UTF-8 problems in php: var_export() returns \\0 nu

2019-03-19 00:16发布

问题:

We are dealing with a strange bug in a Joyent Solaris server that never happened before (doesn't happen in localhost or two other Solaris servers with identical php configuration). Actually, I'm not sure if we have to look at php or solaris, and if it is a software or hardware problem...

I just want to post this in case somebody can point us in the right direction.

So, the problem seems to be in var_export()when dealing with strange characters. Executing this in the CLI, we get the expected result in our localhost machines and in two of the servers, but not in the 3rd one. All of them are configured to work with utf-8.

$ php -r "echo var_export('ñu', true);"

Gives this in older servers and localhost (expected):

'ñu'

But in the server we are having problems with (PHP Version => 5.3.6), it adds \0 null characters whenever it encounters an "uncommon" character: è, á, ç, ... you name it.

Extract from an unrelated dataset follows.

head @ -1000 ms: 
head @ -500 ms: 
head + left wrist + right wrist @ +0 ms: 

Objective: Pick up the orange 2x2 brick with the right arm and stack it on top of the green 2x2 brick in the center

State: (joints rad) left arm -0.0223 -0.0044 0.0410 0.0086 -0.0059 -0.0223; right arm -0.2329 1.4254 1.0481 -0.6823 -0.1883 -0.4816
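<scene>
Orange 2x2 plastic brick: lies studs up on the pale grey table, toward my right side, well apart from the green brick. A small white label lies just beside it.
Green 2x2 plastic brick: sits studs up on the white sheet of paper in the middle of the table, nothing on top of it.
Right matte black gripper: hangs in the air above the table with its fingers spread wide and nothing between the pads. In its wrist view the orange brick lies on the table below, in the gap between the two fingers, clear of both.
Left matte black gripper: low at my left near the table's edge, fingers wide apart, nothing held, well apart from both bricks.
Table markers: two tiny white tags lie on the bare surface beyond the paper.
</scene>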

'' . "\0" . '' . "\0" . 'u'

Any idea on where should be looking at? Thanks in advance.


More info:

  • PHP version 5.3.6.
  • setlocale() is not solving anything.
  • default_charset is UTF-8 in php.ini.
  • mbstring.internal_encoding is set to UTF-8 in php.ini.
  • mbstring.func_overload = 0.
  • this happens in both CLI (example) and web application (php-fpm + nginx).
  • iconv encoding is also UTF-8
  • all files utf-8 encoded.

system('locale') returns:

LANG=en_US.UTF-8
LC_CTYPE="en_US.UTF-8"
LC_NUMERIC="en_US.UTF-8"
LC_TIME="en_US.UTF-8"
LC_COLLATE="en_US.UTF-8"
LC_MONETARY="en_US.UTF-8"
LC_MESSAGES="en_US.UTF-8"
LC_ALL=

Some of the tests done so far (CLI):

Normal behaviour:

$ php -r "echo bin2hex('ñu');" => 'c3b175'
$ php -r "echo mb_strtoupper('ñu');" => 'ÑU'
$ php -r "echo serialize(\"\\xC3\\xB1\");" => 's:2:"ñ";'
$ php -r "echo bin2hex(addcslashes(b\"\\xC3\\xB1\", \"'\\\\\"));" => 'c3b1'
$ php -r "echo ucfirst('iñu');" => 'Iñu'

Not normal:

$ php -r "echo strtoupper('ñu');" => 'U' 
$ php -r "echo ucfirst('ñu');" => '?u' 
$ php -r "echo ucfirst(b\"\\xC3\\xB1u\");" => '?u' 
$ php -r "echo bin2hex(ucfirst('ñu'));" => '00b175'
$ php -r "echo bin2hex(var_export('ñ', 1));" => '2727202e20225c3022202e202727202e20225c3022202e202727'
$ php -r "echo bin2hex(var_export(b\"\\xC3\\xB1\", 1));" => '2727202e20225c3022202e202727202e20225c3022202e202727'

So the problem seems to be in var_export() and "string functions that use the current locale but operate byte-by-byte" Docs (view @hakre's answer).

回答1:

I suggest you verify the PHP binary you've got problems with. Check the compiler flags and the libraries it makes use of.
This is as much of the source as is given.